* Task brief: Which lines of the entries below run from the one holding "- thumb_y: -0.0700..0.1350" to the one holding "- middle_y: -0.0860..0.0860", inclusive? Set down exactly those lines and no others.

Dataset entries
%%

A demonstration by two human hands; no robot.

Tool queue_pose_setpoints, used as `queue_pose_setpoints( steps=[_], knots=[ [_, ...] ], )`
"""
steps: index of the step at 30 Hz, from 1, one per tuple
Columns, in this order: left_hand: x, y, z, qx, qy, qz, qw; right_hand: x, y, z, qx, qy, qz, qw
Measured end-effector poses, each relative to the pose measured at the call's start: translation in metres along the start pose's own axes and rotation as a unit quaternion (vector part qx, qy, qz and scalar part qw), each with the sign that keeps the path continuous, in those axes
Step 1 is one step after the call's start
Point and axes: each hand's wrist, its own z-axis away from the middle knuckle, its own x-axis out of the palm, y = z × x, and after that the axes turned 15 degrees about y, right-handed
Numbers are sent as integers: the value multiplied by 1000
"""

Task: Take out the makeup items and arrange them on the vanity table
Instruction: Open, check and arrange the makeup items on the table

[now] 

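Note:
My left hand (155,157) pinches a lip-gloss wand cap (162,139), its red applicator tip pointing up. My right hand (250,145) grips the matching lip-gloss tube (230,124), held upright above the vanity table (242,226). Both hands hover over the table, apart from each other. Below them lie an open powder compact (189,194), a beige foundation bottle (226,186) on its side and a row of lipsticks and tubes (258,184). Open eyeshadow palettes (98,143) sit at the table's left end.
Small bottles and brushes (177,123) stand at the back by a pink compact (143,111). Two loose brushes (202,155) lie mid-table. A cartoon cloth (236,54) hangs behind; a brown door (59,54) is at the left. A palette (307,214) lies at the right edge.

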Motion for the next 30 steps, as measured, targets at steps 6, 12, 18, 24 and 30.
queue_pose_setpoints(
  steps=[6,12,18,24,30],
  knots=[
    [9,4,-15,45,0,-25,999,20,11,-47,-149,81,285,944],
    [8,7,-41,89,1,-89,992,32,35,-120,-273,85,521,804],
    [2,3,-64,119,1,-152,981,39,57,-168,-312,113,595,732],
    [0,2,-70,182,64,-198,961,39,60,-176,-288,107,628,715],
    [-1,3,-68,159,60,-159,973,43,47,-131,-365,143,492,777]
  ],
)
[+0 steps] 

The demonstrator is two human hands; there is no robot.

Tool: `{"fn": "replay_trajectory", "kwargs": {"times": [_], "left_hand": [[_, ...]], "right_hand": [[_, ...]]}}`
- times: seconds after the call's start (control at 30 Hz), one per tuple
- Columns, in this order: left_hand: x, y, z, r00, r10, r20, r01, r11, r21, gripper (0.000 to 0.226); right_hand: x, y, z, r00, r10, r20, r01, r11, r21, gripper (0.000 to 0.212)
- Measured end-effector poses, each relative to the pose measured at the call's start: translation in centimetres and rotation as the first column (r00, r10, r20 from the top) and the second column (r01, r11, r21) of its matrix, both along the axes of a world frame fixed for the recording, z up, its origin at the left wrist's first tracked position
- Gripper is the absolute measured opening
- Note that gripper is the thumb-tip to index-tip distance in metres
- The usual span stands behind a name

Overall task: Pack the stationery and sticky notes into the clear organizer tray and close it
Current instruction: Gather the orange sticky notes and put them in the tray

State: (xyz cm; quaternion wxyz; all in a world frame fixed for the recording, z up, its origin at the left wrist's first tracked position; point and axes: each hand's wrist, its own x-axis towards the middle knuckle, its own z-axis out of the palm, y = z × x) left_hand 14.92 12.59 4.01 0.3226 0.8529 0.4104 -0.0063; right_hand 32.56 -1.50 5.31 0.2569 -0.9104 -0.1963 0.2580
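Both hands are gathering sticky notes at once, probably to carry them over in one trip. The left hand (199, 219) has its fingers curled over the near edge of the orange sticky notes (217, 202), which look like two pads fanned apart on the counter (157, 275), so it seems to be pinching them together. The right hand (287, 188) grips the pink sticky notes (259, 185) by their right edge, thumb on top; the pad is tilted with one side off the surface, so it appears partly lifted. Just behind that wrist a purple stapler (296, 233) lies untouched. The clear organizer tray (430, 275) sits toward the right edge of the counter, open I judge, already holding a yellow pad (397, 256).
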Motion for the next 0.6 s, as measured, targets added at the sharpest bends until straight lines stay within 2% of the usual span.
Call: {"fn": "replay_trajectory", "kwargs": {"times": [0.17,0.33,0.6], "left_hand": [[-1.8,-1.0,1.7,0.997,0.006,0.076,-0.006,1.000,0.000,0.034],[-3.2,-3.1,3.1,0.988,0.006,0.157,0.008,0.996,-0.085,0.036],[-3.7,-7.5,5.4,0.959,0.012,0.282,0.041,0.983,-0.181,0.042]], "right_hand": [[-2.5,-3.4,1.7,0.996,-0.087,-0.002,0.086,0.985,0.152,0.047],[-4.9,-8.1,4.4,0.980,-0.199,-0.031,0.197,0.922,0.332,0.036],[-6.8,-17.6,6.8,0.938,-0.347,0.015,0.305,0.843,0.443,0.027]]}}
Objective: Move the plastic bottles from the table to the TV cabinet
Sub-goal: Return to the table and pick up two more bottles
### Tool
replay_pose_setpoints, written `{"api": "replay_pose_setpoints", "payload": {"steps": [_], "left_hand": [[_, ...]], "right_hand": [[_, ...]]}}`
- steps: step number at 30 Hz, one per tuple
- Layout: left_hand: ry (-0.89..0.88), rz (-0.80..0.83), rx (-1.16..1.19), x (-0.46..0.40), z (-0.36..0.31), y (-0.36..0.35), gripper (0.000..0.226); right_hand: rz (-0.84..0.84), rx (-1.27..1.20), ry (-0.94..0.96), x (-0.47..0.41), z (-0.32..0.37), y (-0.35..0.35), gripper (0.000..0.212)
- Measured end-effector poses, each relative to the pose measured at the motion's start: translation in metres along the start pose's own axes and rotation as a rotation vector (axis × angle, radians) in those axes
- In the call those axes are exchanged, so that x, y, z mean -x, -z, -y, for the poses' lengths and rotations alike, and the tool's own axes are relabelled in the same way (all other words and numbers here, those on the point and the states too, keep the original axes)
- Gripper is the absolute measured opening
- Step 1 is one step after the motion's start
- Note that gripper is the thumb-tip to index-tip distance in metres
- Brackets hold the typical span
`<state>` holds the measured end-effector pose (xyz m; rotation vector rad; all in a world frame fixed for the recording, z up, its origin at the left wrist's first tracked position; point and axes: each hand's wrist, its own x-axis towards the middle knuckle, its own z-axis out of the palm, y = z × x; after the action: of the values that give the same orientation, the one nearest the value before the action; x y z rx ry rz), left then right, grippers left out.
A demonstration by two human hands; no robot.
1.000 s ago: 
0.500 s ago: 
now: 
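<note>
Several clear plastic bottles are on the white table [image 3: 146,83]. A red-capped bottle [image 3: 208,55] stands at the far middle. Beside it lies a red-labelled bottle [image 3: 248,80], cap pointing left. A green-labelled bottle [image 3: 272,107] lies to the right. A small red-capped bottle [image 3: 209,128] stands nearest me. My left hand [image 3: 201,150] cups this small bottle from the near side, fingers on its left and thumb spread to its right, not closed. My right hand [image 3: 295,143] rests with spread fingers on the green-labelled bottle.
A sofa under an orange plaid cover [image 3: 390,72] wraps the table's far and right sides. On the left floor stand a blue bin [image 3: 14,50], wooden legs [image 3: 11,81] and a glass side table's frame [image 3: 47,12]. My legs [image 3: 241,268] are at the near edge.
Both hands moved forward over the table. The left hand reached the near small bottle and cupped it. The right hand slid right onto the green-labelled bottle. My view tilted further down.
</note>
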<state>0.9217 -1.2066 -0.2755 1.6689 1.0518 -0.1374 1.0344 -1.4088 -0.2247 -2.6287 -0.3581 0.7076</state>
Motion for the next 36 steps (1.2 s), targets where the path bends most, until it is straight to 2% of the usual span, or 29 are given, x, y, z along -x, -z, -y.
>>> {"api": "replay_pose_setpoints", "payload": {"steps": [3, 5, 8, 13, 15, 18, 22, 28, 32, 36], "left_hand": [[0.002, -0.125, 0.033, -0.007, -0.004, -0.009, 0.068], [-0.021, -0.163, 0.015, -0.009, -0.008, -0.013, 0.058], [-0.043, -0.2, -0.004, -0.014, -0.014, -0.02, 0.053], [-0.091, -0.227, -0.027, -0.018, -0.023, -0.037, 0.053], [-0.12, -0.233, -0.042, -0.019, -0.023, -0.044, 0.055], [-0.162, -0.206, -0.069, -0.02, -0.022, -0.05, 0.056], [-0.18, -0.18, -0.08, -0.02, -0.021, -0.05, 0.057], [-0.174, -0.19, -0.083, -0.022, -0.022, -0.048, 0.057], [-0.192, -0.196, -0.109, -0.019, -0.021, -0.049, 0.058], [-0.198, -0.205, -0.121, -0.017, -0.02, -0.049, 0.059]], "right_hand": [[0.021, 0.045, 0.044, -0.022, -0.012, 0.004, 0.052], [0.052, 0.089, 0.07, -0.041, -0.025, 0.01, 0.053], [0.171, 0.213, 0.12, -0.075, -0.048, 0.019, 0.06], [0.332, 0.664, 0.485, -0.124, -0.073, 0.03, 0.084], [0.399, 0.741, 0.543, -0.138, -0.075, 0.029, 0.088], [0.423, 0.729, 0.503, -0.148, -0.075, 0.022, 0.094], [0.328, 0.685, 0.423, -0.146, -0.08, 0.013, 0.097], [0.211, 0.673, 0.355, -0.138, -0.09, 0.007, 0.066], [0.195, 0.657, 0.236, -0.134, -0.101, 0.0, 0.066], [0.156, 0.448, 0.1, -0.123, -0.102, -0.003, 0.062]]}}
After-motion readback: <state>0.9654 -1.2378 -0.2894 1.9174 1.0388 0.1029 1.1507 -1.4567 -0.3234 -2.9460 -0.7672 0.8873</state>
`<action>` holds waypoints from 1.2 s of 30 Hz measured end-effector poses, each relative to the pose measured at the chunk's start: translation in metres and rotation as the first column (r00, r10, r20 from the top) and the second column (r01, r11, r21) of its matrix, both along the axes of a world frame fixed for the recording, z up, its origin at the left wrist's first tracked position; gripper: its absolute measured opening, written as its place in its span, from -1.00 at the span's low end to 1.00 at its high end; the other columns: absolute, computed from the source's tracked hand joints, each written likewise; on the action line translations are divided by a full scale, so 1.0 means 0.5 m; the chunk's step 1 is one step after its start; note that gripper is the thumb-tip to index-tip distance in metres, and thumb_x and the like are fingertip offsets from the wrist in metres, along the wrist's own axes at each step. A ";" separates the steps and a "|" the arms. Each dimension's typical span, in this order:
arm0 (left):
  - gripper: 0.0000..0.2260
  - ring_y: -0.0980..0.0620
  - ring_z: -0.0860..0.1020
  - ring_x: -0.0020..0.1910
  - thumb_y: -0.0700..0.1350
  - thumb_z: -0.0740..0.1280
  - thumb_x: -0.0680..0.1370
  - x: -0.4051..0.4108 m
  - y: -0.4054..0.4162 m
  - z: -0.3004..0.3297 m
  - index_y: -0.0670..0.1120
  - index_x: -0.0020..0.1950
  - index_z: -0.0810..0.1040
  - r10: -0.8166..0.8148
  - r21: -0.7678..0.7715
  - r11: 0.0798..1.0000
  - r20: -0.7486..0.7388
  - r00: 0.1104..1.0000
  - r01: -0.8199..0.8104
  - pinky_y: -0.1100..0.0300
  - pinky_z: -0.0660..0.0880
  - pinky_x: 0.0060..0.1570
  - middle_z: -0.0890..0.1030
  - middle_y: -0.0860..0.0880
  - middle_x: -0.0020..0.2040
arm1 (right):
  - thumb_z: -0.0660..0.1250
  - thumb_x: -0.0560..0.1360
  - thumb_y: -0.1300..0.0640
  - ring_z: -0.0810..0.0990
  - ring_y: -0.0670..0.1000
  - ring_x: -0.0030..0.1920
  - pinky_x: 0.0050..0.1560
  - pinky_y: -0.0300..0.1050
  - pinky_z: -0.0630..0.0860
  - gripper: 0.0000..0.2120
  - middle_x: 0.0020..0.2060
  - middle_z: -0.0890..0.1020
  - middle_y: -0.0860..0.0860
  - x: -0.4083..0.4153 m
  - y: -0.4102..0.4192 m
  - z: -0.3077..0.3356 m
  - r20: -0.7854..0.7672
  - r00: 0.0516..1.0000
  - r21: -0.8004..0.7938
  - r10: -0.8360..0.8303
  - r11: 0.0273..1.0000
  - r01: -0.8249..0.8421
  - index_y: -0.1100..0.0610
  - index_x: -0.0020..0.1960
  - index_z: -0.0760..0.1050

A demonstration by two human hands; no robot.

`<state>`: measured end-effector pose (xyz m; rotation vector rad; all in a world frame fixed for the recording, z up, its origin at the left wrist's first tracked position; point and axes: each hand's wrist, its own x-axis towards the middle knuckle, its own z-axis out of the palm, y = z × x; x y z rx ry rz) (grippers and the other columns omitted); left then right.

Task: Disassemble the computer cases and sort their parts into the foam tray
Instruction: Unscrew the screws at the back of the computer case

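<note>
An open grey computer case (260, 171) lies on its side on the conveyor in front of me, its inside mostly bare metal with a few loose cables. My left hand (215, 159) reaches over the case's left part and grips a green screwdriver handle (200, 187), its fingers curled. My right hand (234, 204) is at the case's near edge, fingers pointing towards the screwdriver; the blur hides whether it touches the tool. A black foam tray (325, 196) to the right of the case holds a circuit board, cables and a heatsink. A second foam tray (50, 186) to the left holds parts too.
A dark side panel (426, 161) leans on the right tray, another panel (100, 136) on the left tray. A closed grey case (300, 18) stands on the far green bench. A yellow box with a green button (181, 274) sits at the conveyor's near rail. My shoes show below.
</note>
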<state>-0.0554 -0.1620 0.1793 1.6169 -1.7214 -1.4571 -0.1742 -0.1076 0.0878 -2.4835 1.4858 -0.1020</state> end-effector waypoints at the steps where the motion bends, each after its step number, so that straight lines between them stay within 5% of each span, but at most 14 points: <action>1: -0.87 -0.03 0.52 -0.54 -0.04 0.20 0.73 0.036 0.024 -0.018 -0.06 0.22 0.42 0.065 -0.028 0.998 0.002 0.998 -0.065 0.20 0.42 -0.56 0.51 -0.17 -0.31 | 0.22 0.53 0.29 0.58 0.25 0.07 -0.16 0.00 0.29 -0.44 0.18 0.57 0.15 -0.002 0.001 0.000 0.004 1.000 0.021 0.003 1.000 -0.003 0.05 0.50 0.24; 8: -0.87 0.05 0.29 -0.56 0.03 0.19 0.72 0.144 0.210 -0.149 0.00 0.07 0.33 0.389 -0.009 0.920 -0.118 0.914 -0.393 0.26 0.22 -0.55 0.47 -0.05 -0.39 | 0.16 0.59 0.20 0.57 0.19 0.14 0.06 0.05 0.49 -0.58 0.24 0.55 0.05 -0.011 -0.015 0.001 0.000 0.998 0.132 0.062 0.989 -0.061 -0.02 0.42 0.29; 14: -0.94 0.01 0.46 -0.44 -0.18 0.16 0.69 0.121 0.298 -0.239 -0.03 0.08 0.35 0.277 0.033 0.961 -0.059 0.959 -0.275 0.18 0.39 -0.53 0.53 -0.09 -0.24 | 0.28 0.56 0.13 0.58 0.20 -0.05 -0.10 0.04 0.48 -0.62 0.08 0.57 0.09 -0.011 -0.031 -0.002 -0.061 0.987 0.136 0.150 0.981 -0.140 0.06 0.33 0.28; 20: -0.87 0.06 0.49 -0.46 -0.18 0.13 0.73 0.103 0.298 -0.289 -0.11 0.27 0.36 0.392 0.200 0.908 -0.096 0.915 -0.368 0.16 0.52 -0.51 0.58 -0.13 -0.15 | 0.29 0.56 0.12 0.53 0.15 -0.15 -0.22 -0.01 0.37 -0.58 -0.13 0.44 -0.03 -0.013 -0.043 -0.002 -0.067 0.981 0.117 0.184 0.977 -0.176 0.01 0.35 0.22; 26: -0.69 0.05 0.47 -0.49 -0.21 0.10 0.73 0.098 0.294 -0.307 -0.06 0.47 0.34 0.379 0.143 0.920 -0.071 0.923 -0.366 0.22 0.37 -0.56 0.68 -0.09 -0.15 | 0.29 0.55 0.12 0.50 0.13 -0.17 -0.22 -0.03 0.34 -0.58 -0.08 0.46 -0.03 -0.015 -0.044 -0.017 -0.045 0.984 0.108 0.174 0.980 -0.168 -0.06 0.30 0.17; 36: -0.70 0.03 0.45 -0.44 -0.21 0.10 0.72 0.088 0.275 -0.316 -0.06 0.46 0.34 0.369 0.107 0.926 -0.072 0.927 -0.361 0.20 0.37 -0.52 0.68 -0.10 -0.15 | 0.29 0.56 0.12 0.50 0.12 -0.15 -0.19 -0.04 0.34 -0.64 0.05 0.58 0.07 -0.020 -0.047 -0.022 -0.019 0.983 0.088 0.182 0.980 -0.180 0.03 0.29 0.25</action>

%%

* Output:
  - thumb_y: -0.0700..0.1350
  - thumb_z: -0.0740..0.1280
  - thumb_x: -0.0680..0.1370
  - x: -0.4051..0.4108 m
  - y: -0.4054..0.4162 m
  - z: -0.3004..0.3297 m
  - index_y: -0.0670..0.1120
  - index_x: -0.0020..0.1950
  - index_z: -0.0810..0.1040
  - r10: -0.8166..0.8148
  - r21: -0.7678..0.7715
  - r11: 0.0798..1.0000
  - r20: -0.7486..0.7388
  - r00: 0.1104..1.0000
  - r01: -0.8199..0.8104
  - pinky_y: -0.1100..0.0300
  - pinky_z: -0.0660..0.0880
  - pinky_x: 0.0060..0.1570
  - middle_z: -0.0890..0.1030
  - middle_y: -0.0860..0.0880
  - middle_x: -0.0020..0.2040
arm1 (right):
  - thumb_z: -0.0660..0.1250
  - thumb_x: -0.0560..0.1360
  - thumb_y: -0.1300..0.0640
  - ring_z: -0.0810..0.0990
  - ring_y: -0.0670..0.1000
  - ring_x: -0.0030..0.1920
  - pinky_x: 0.0050..0.1560
  - pinky_y: -0.0300..0.1050
  - pinky_z: -0.0630..0.0860
  - gripper: 0.0000..0.2120
  - middle_x: 0.0020..0.2060
  - middle_z: -0.0890..0.1020
  - middle_y: -0.0860..0.0860

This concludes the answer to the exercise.